Re: [PATCH 12/12] io_uring: add support for ring mapped supplied buffers

Jens Axboe <axboe@xxxxxxxxx> · Sun, 1 May 2022 06:25:47 -0600

On 5/1/22 4:28 AM, Dylan Yudaken wrote:
> On Sat, 2022-04-30 at 14:50 -0600, Jens Axboe wrote:
>> Provided buffers allow an application to supply io_uring with buffers
>> that can then be grabbed for a read/receive request, when the data
>> source is ready to deliver data. The existing scheme relies on using
>> IORING_OP_PROVIDE_BUFFERS to do that, but it can be difficult to use
>> in real world applications. It's pretty efficient if the application
>> is able to supply back batches of provided buffers when they have
>> been
>> consumed and the application is ready to recycle them, but if
>> fragmentation occurs in the buffer space, it can become difficult to
>> supply enough buffers at the time. This hurts efficiency.
>>
>> Add a register op, IORING_REGISTER_PBUF_RING, which allows an
>> application
>> to setup a shared queue for each buffer group of provided buffers.
>> The
>> application can then supply buffers simply by adding them to this
>> ring,
>> and the kernel can consume then just as easily. The ring shares the
>> head
>> with the application, the tail remains private in the kernel.
>>
>> Provided buffers setup with IORING_REGISTER_PBUF_RING cannot use
>> IORING_OP_{PROVIDE,REMOVE}_BUFFERS for adding or removing entries to
>> the
>> ring, they must use the mapped ring. Mapped provided buffer rings can
>> co-exist with normal provided buffers, just not within the same group
>> ID.
>>
>> To gauge overhead of the existing scheme and evaluate the mapped ring
>> approach, a simple NOP benchmark was written. It uses a ring of 128
>> entries, and submits/completes 32 at the time. 'Replenish' is how
>> many buffers are provided back at the time after they have been
>> consumed:
>>
>> Test                    Replenish                       NOPs/sec
>> ================================================================
>> No provided buffers     NA                              ~30M
>> Provided buffers        32                              ~16M
>> Provided buffers         1                              ~10M
>> Ring buffers            32                              ~27M
>> Ring buffers             1                              ~27M
>>
>> The ring mapped buffers perform almost as well as not using provided
>> buffers at all, and they don't care if you provided 1 or more back at
>> the same time.

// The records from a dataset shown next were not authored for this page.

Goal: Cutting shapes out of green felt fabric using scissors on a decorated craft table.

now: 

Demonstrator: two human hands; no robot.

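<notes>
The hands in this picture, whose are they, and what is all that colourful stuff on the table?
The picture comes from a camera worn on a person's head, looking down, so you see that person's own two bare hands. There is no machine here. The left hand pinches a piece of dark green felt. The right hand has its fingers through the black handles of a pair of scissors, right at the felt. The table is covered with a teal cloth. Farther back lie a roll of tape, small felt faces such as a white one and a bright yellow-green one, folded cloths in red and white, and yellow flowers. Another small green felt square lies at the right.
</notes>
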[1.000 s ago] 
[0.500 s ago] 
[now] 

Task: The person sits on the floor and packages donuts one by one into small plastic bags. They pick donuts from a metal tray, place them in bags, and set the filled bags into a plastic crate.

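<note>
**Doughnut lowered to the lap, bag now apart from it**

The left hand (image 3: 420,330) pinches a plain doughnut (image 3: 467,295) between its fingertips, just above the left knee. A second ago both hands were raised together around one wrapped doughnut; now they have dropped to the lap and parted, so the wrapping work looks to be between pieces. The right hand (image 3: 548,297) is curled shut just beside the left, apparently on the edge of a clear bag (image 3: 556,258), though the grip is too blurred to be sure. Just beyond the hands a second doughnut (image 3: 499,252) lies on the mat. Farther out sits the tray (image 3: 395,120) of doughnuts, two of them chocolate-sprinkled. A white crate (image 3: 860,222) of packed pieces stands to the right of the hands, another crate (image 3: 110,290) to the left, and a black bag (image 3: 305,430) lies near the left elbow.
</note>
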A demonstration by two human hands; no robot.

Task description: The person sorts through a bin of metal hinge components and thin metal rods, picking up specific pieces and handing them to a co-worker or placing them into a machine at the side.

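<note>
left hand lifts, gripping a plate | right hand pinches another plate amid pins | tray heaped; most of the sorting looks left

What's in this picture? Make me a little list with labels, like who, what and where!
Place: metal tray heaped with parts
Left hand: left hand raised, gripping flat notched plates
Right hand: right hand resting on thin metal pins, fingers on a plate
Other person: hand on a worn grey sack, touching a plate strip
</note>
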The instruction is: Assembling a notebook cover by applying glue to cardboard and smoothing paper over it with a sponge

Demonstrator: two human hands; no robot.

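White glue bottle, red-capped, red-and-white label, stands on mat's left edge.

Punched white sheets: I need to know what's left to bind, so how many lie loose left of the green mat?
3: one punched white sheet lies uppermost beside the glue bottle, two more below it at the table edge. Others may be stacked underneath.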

This means application can just replenish as they go,
>> rather than need to batch and compact, further reducing overhead in
>> the
>> application. The NOP benchmark above doesn't need to do any
>> compaction,
>> so that overhead isn't even reflected in the above test.
>>
>> Signed-off-by: Jens Axboe <axboe@xxxxxxxxx>
>> ---
>>  fs/io_uring.c                 | 227 +++++++++++++++++++++++++++++++-
>> --
>>  include/uapi/linux/io_uring.h |  26 ++++
>>  2 files changed, 238 insertions(+), 15 deletions(-)
>>
>> diff --git a/fs/io_uring.c b/fs/io_uring.c
>> index 3d5d02b40347..a9691727652c 100644
>> --- a/fs/io_uring.c
>> +++ b/fs/io_uring.c
>> @@ -285,7 +285,16 @@ struct io_rsrc_data {
>>  struct io_buffer_list {
>>         struct list_head list;
>>         struct list_head buf_list;
>> +       struct page **buf_pages;
>>         __u16 bgid;
>> +
>> +       /* below is for ring provided buffers */
>> +       __u16 buf_nr_pages;
>> +       __u16 nr_entries;
>> +       __u16 buf_per_page;
>> +       struct io_uring_buf_ring *buf_ring;
>> +       __u32 tail;
>> +       __u32 mask;
>>  };
>>  
>>  struct io_buffer {
>> @@ -815,6 +824,7 @@ enum {
>>         REQ_F_NEED_CLEANUP_BIT,
>>         REQ_F_POLLED_BIT,
>>         REQ_F_BUFFER_SELECTED_BIT,
>> +       REQ_F_BUFFER_RING_BIT,
>>         REQ_F_COMPLETE_INLINE_BIT,
>>         REQ_F_REISSUE_BIT,
>>         REQ_F_CREDS_BIT,
>> @@ -865,6 +875,8 @@ enum {
>>         REQ_F_POLLED            = BIT(REQ_F_POLLED_BIT),
>>         /* buffer already selected */
>>         REQ_F_BUFFER_SELECTED   = BIT(REQ_F_BUFFER_SELECTED_BIT),
>> +       /* buffer selected from ring, needs commit */
>> +       REQ_F_BUFFER_RING       = BIT(REQ_F_BUFFER_RING_BIT),
>>         /* completion is deferred through io_comp_state */
>>         REQ_F_COMPLETE_INLINE   = BIT(REQ_F_COMPLETE_INLINE_BIT),
>>         /* caller should reissue async */
>> @@ -984,6 +996,15 @@ struct io_kiocb {
>>  
>>                 /* stores selected buf, valid IFF
>> REQ_F_BUFFER_SELECTED is set */
>>                 struct io_buffer        *kbuf;
>> +
>> +               /*
>> +                * stores buffer ID for ring provided buffers, valid
>> IFF
>> +                * REQ_F_BUFFER_RING is set.
>> +                */
>> +                struct {
>> +                        struct io_buffer_list  *buf_list;
>> +                        __u32                  bid;
>> +                };
>>         };
>>  
>>         union {
>> @@ -1564,21 +1585,30 @@ static inline void
>> io_req_set_rsrc_node(struct io_kiocb *req,
>>  
>>  static unsigned int __io_put_kbuf(struct io_kiocb *req, struct
>> list_head *list)
>>  {
>> -       struct io_buffer *kbuf = req->kbuf;
>>         unsigned int cflags;
>>  
>> -       cflags = IORING_CQE_F_BUFFER | (kbuf->bid <<
>> IORING_CQE_BUFFER_SHIFT);
>> -       req->flags &= ~REQ_F_BUFFER_SELECTED;
>> -       list_add(&kbuf->list, list);
>> -       req->kbuf = NULL;
>> -       return cflags;
>> +       if (req->flags & REQ_F_BUFFER_RING) {
>> +               if (req->buf_list)
>> +                       req->buf_list->tail++;
> 
> does this need locking? both on buf_list being available or atomic
> increment on tail.

This needs some comments and checks around the expectation. But the idea
is that the fast path will invoke eg the recv with the uring_lock
already held, and we'll hold it until we complete it.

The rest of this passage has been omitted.